## What is expected
Output the data word for word. Begin at its first line and end at the line with "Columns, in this".

## Recorded data
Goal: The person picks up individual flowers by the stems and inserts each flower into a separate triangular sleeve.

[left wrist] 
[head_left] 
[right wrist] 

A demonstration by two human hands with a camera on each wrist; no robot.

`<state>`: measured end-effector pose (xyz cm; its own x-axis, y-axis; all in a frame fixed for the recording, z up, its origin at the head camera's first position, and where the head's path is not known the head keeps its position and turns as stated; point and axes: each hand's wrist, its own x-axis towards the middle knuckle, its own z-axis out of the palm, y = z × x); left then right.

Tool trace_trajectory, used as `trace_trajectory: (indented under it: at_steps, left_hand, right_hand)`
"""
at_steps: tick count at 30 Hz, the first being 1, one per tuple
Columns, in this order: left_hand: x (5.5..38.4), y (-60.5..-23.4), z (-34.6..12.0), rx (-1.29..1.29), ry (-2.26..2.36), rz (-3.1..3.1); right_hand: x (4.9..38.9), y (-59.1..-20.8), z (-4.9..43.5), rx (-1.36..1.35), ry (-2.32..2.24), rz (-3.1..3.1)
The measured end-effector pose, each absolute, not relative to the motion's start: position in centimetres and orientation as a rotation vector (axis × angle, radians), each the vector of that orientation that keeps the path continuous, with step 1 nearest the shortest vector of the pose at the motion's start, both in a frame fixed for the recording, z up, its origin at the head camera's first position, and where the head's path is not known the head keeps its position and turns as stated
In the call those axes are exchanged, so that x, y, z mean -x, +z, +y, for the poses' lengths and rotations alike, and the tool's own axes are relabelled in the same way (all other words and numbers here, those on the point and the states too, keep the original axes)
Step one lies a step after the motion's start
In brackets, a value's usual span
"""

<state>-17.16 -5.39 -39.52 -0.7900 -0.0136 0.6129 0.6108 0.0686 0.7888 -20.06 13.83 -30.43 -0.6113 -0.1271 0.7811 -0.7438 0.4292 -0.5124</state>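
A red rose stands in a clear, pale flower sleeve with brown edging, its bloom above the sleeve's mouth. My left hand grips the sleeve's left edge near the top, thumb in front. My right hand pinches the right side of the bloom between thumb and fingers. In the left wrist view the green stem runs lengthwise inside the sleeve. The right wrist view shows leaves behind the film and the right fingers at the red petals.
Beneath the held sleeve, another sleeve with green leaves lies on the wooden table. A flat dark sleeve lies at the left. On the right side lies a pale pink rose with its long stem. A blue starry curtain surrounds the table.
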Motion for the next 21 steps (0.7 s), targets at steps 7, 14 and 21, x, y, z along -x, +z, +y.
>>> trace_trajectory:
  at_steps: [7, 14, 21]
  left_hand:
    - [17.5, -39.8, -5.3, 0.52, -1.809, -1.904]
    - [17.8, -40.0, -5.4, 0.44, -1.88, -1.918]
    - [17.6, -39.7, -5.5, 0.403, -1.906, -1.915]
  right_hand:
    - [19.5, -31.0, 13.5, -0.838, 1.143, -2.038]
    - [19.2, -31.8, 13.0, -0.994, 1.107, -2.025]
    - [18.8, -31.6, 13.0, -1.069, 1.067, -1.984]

## Problem solution
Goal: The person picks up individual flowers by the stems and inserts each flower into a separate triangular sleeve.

[left wrist] 
[head_left] 
[right wrist] 

A demonstration by two human hands with a camera on each wrist; no robot.

`<state>`: measured end-effector pose (xyz cm; its own x-axis, y-axis; all in a frame fixed for the recording, z up, its origin at the head camera's first position, and where the head's path is not known the head keeps its position and turns as stated; point and axes: each hand's wrist, its own x-axis towards the middle knuckle, its own z-axis out of the palm, y = z × x); left then right.

Tool trace_trajectory, used as `trace_trajectory: (indented under it: at_steps, left_hand, right_hand)`
"""
at_steps: tick count at 30 Hz, the first being 1, one per tuple
Columns, in this order: left_hand: x (5.5..38.4), y (-60.5..-23.4), z (-34.6..12.0), rx (-1.29..1.29), ry (-2.26..2.36), rz (-3.1..3.1); right_hand: x (4.9..38.9), y (-59.1..-20.8), z (-4.9..43.5), rx (-1.36..1.35), ry (-2.32..2.24), rz (-3.1..3.1)

Nothing more will be written for this answer.